By Michael McKenna
It is not always clear whether the furor over Donald Trump’s alleged collusion with Russia represents deeply held national security fears or a cudgel used to cow an unconventional, illiberal president. Whatever the case, though, the twists and turns of this narrative have very real effects on financial markets with the latest chapter sending risk appetite packing just days after it emerged.
According to the New York Times, Trump asked former FBI head James Comey to halt the investigation against ex-national security advised Michael Flynn in a memo that read “"I hope you can let this go”.
Flynn was dismissed from his position after he misled vice-president Mike Pence about exchanges between him and the Russian ambassador.
While markets are relatively blasé about Cold War-style cloak-and-daggering, perceptions of instability at Washington’s institutional heart are hardly USD-friendly, particularly given the yet-to-be-announced nature of the famed “Trump infrastructure plan”.
“The troubles surrounding president Trump continue to escalate,” says Saxo Bank head of forex strategy John J Hardy, adding that the consequent USD weakness has helped EURUSD to shoot past the key 1.10 handle.
Source: Saxo Bank
USDJPY also headed lower overnight as the dollar index as a whole retreated by 0.2%.
Saxo fixed income trader Michael Boye says that the whole affair is inhibiting risk sentiment across world markets as the 10-year Treasury yield hovers just above what he terms the “crucial” 2.3% level.

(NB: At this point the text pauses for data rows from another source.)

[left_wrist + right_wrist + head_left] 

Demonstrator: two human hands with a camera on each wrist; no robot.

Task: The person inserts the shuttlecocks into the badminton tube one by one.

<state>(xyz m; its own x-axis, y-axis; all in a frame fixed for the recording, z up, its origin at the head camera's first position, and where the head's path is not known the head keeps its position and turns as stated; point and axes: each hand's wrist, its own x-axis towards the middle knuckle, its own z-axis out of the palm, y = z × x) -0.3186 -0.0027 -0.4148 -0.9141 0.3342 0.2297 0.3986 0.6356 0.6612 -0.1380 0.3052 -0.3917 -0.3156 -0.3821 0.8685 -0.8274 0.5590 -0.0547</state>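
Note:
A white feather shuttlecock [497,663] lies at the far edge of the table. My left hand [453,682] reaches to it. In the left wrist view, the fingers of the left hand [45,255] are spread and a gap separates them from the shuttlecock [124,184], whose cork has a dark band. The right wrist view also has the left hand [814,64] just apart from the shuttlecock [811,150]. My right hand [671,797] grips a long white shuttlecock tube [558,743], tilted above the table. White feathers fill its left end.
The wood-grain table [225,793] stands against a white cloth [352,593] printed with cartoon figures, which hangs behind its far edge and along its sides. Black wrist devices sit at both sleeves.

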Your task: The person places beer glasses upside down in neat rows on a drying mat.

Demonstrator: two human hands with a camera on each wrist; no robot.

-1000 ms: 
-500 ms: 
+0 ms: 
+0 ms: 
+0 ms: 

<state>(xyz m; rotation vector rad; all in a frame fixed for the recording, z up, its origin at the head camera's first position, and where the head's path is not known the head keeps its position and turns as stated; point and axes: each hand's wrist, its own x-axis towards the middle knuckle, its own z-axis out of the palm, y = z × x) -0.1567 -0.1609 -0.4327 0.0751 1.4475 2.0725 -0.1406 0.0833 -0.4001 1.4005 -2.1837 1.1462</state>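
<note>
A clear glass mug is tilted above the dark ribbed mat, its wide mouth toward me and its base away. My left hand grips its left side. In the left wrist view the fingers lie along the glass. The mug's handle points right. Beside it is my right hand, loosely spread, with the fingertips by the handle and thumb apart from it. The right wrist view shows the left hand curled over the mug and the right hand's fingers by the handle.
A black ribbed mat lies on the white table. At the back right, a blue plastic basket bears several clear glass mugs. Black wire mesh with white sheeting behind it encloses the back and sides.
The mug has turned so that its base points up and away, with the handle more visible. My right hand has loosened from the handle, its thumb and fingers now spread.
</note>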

The weakness seen in yields and the dollar, of course, is good news for precious metals traders. According to Saxo Bank commodities head Ole Hansen, gold is testing resistance between $1,245 and $1,255/oz with the 200-day moving average resting at $1,247/oz.
While the Trump turmoil is a key factor in metals markets, Hansen points out that gold has been gathering strength for five days now while the long-liquidation seen in silver markets of late has reduced a source of supply and sent prices back above the $16.83 line; “the worst could be over for silver,” says Hansen.
While Trump’s palace intrigues are boosting precious metals, their industrial equivalents are also enjoying some strength with Dalian iron ore prices rising by 5% overnight and steel and HG copper futures following suit.
One major factor here, says Hansen, is the People’s Bank of China’s recent cash injections which represent a slowing of the central bank’s recent policy tightening. Also, somewhere in the works, may lie hopes concerning Trump’s spectral infrastructure programme, although this certainly appears to be the least of his worries today.
In stocks, Saxo Bank head of equity strategy Peter Garnry reports that the stronger euro has put outperforming European bourses on the back foot into Wednesday’s session following a mixed Wall Street session that saw major names like TJX and Dick’s Sporting Goods plunge lower (by 4% and 14% respectively) while the tech sector made a new all-time high.
On the earnings front, adds Garnry, today sees Alibaba, Cisco, Tencent, and Target on tap.
Another crucial release today will come from the US Energy Information Administration, which is set to publish its latest crude oil inventories data. According to Hansen, investors expect a 2.6 million barrel drop, although investors expected a drawdown Tuesday as well ahead of API’s report that showed nearly 900,000 barrels worth of new supply.
Look for crude developments and US headlines to shape today’s session.